If I someday pitch Jeffrey Katzenberg a project, will he remember that I once filed a copyright cease and desist against Quibi? Almost definitely not. He'll likely have blocked all memory of Quibi from his brain. Even if his assistant Googles me before the meeting and finds this article, they likely won't even show it to Mr. Katzenberg in order to avoid bringing up Quibi and the dark mood it leaves their boss in whenever the word comes up.

You have to protect your work, and odds are that doing so isn't going to make you enemies. If it does, they aren't the kind of people you want to work with anyway.

How did this happen?

How did this happen? I have no idea. I haven't the slightest clue how they got the footage.

It didn't say "American Apparel" in the youtube description, and it only had 55,000 views way, way back in 2007. I sent an email in March 2007 with a link to the YouTube video to "video@americanapparel.net," but there was no reply. Maybe they used something like keepvid to download every video sent them and saved it all on a server for the last 13 years, and someone editing the doc watched it all? Who knows.

The bigger issue is not how they got it, but how it made it to the end of the process without properly getting licensed. Every documentary of this size and type should have someone on the crew called an archival producer. This person's job is to track every single shot going into the project and make sure rights are properly cleared for it. They usually use a Filemaker Pro database, and turning that database in is a part of the delivery requirements for major networks like Nat Geo and PBS. Specifically to avoid this sort of thing.

Lossy-page1-1161px-photograph_of_the_division_of_classification_and_cataloging_1937

Archival producers are amazingly thorough. They usually have a set budget and are constantly juggling what can be achieved within that budget. Conversations go on throughout post about which shots are worth keeping, which aren't, what you might replace a certain shot with. Rough edits regularly include footage not fully licensed, of course, and the archival producer is researching full time how much it will all cost and getting ready for finishing.

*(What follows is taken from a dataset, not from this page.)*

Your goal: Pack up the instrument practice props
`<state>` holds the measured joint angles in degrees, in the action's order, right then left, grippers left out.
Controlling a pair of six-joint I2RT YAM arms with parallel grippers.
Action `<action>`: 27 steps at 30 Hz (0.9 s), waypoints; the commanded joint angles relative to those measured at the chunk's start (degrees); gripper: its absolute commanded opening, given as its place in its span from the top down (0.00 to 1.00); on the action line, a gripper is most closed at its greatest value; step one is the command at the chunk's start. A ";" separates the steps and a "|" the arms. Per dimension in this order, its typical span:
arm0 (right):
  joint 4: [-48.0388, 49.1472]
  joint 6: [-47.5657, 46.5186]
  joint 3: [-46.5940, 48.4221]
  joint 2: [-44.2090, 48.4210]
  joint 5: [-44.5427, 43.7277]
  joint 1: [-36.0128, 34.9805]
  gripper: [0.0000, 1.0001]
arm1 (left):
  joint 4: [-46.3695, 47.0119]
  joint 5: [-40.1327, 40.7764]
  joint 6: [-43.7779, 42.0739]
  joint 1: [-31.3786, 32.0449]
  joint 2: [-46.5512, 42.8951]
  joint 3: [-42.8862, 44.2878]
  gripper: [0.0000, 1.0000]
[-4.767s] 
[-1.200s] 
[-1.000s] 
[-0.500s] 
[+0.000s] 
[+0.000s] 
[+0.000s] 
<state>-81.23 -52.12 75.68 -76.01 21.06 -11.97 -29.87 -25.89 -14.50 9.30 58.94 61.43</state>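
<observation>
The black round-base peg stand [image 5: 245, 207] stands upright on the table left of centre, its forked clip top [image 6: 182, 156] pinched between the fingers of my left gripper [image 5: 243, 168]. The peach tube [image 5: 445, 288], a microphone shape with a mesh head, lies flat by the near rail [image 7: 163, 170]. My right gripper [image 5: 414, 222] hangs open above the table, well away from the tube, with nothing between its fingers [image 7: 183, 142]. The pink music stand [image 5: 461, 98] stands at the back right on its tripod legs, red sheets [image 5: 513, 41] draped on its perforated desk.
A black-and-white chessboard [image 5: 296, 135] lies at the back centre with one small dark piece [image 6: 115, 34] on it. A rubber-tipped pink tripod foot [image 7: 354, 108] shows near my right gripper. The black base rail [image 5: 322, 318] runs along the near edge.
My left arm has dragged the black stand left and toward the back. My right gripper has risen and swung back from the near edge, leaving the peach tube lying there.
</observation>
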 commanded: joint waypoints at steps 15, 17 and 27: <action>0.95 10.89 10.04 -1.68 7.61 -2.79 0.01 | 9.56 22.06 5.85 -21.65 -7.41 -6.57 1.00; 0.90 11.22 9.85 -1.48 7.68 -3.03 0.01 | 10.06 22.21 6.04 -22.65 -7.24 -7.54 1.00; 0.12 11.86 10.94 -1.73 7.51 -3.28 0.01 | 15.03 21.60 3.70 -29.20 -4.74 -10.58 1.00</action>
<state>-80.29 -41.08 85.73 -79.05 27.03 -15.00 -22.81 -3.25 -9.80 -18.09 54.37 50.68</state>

This footage making it into the project is a failure on not just the production companies part (Vice), but also Quibi. It seems likely Quibi wasn't requiring the same level of documentation for licensing that traditional networks would. And that trickled down, likely to there being a smaller archival producer team, if they even had one at all. So footage made it in that they didn't have the rights to.

There is some small possibility that this just made it into the trailer and not the full edit, and that the mistake happened at the trailer house. Generally trailers and promo for docs are pretty good at only using footage from the final project to avoid these issues. But maybe Quibi or Vice used a trailer house or team that had mostly worked in narrative and thus didn't know how docs tend to work. It's also possible they did several passes at the trailer house without the "sizzle" they were looking for so they went hunting and found this footage. Either way, professional custom would still be to license it.

File for Copyright

The biggest takeaway is to file for copyright protection for everything you make. It's easy to do for videos online. There is a website for submitting.

You have to protect your work. Even, apparently, your student work that you thought would never go anywhere.